Run through the data and copy out every line that mentions the word "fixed".
Data records below:
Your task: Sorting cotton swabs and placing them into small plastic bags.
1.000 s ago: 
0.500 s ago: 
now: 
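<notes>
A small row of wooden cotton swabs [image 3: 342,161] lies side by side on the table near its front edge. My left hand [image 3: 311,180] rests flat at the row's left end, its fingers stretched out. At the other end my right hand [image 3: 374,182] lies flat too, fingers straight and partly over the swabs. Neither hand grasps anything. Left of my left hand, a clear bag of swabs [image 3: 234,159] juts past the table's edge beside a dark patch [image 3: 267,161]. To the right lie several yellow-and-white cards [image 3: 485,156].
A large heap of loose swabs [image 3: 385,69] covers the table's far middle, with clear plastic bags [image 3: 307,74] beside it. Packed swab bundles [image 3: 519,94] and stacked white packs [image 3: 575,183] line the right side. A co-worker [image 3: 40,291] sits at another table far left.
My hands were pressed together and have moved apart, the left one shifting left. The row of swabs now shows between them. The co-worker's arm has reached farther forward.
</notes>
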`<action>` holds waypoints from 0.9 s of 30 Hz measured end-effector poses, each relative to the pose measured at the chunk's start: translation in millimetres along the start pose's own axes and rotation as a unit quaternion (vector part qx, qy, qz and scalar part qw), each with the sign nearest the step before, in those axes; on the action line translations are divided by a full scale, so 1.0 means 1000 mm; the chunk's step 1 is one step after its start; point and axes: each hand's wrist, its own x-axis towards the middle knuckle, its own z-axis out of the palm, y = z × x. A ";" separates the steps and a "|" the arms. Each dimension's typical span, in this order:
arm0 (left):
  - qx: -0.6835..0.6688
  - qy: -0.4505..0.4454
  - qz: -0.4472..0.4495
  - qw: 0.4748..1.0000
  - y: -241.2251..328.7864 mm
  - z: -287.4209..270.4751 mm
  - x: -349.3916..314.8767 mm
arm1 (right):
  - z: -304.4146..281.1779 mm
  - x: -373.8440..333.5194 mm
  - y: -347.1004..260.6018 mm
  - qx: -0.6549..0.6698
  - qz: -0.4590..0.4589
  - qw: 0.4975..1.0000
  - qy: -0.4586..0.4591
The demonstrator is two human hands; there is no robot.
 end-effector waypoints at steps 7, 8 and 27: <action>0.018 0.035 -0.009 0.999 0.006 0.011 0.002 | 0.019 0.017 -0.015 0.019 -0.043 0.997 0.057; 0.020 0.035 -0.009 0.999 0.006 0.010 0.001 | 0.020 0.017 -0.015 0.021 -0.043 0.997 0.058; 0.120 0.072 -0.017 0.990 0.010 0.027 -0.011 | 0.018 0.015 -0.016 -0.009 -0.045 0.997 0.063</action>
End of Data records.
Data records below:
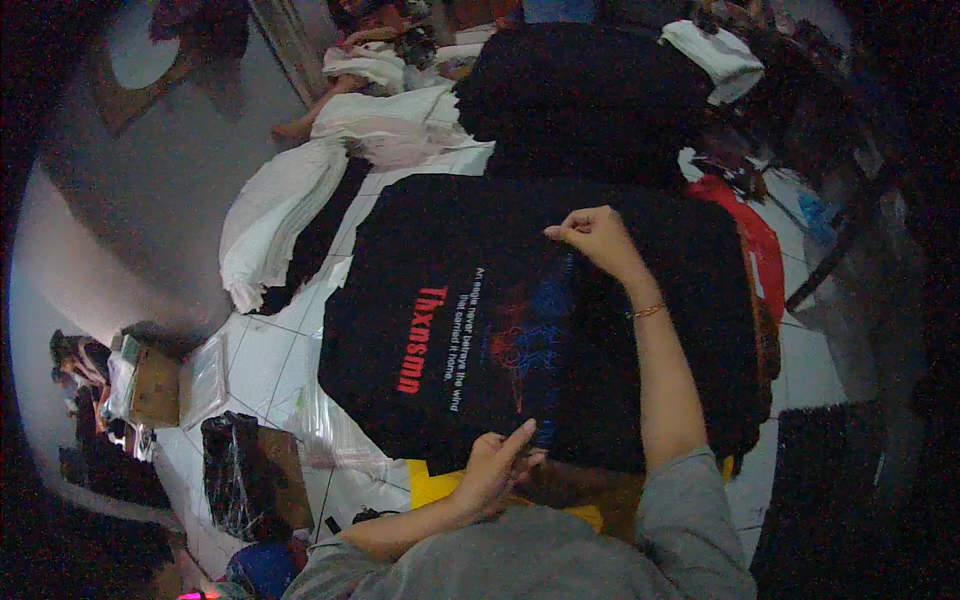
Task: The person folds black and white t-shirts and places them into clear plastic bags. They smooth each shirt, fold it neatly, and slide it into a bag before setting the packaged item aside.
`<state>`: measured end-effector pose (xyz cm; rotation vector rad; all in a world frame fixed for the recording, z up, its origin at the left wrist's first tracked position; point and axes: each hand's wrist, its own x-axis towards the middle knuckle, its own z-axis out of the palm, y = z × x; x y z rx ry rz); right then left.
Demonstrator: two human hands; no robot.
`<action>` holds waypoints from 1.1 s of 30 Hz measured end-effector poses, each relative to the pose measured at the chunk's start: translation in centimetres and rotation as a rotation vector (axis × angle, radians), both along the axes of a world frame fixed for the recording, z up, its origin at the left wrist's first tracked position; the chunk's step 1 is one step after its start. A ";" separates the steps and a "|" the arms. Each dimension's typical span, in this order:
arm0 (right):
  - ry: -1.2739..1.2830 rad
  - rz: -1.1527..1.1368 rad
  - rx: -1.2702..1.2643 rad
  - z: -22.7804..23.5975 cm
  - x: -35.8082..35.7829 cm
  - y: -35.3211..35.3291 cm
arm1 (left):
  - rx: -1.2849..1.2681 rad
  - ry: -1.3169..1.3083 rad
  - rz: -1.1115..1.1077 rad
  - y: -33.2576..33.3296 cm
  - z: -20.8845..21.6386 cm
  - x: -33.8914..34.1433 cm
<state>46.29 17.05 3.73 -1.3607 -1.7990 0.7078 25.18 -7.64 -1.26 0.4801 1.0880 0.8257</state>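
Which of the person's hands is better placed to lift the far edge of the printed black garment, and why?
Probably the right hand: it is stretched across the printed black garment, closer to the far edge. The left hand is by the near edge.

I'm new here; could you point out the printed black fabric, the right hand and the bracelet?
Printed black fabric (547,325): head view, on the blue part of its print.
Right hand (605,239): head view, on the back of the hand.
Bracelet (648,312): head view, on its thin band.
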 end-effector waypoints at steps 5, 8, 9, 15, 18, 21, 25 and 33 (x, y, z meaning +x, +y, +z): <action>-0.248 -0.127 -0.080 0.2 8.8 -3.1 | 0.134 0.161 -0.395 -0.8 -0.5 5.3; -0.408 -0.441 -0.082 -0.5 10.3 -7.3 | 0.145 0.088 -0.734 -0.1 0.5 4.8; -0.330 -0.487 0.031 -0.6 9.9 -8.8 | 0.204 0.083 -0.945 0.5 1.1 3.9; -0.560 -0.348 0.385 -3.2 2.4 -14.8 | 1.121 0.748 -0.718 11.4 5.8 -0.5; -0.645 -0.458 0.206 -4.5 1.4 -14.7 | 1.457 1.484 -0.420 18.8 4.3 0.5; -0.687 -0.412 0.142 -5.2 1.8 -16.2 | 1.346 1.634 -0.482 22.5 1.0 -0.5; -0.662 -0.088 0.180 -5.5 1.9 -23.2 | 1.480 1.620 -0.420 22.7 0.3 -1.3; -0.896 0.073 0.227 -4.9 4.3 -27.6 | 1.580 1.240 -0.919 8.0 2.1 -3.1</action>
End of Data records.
◆ Reply to the exercise
`<state>`: measured end-effector pose (xyz cm; rotation vector rad; all in a world frame fixed for the recording, z up, its origin at the left wrist's first tracked position; point and axes: each hand's wrist, its own x-axis towards the middle knuckle, its own z-axis out of the palm, y = z × x; x y z rx ry rz); right then left.
`<action>` holds waypoints from 1.1 s of 30 Hz measured end-effector poses, each relative to the pose measured at the chunk's start: translation in centimetres and rotation as a rotation vector (axis × angle, radians), both along the axes of a world frame fixed for the recording, z up, its origin at the left wrist's first tracked position; the chunk's step 1 is one step after its start. A ";" separates the steps and a "|" the arms. Each dimension's typical span, in this order:

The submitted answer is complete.